Presented By O'Reilly and Cloudera
Make Data Work
22–23 May 2017: Training
23–25 May 2017: Tutorials & Conference
London, UK

AI within O'Reilly Media

Paco Nathan (derwen.ai)
16:3517:15 Thursday, 25 May 2017
Data science and advanced analytics
Location: Hall S21/23 (A)
Level: Beginner
Average rating: ****.
(4.50, 2 ratings)

Who is this presentation for?

  • Business leaders and developers, especially in the media vertical—in particular L&D leaders

Prerequisite knowledge

  • Basic familiarity with use cases for machine learning—especially natural language processing

What you'll learn

  • Explore examples of how a media company leverages AI, particularly for enterprise training and learning use cases
  • Understand common issues in media, training, and search

Description

Paco Nathan explains how O’Reilly Media employs AI, from the obvious (chatbots, case studies about other firms) to the less so (using AI to show the structure of content in detail, enhance search and recommendations, and guide editors for gap analysis, assessment, pathing, etc.). Approaches include vector embedding search, summarization, TDA for content gap analysis, and speech-to-text to index video.

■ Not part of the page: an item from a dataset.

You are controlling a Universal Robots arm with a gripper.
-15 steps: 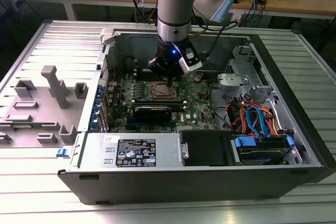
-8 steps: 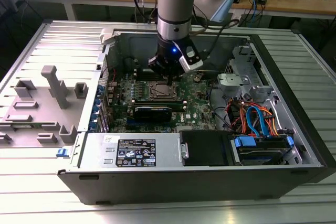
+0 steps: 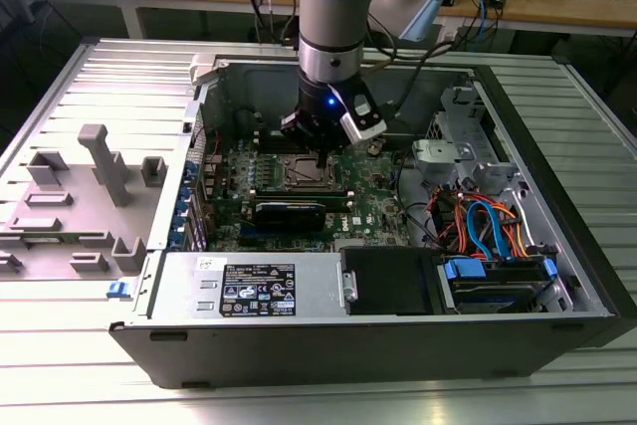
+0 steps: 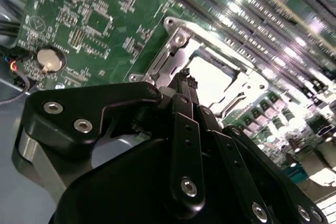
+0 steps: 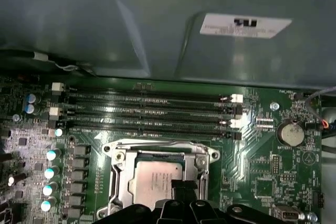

AI efforts within O’Reilly Media began in late 2016, starting with improved search analytics and indexing before being combined with full-text NLP analytics of books and video transcripts, then topic modeling for accepted conference proposals. On the one hand, these techniques help augment the capabilities of editors (e.g., offering inferred themes/mappings for the content which they curated). On the other hand, O’Reilly inserts a human in the loop into what the text analytics based on ML automation produces.

The foundation of this work produces an ontology that describes the semantics of most audience interactions with O’Reilly Media, as well as vendor-sponsor relations. One of the important lessons O’Reilly learned was the value and priority of maintaining integrity between the human-scale ontology graph and the large semantic similarity graph produced by ML automation. (Crucial use cases operate on the former.)

Some of these experiences at O’Reilly are relatively unique, since its content is from a number of different publishers (all on Safari) across a broad range of disciplines and content types, served to thousands of enterprise organizations and B2C customers. Overall, this work reflects recent major changes in industry, away from “reference” content, with much more emphasis placed on training (less about topics and keywords, more about job roles and skills). Looking ahead, there are opportunities for L&D buyers to leverage ontologies when evaluating training vendors, which would require an independent, cross-vendor body to manage a constrained vocabulary.

Photo of Paco Nathan

Paco Nathan

derwen.ai

Paco Nathan is known as a “player/coach” with core expertise in data science, natural language processing, machine learning, and cloud computing. He has 35+ years of experience in the tech industry, at companies ranging from Bell Labs to early-stage startups. His recent roles include director of the Learning Group at O’Reilly and director of community evangelism at Databricks and Apache Spark. Paco is the cochair of Rev conference and an advisor for Amplify Partners, Deep Learning Analytics, Recognai, and Primer. He was named one of the "top 30 people in big data and analytics" in 2015 by Innovation Enterprise.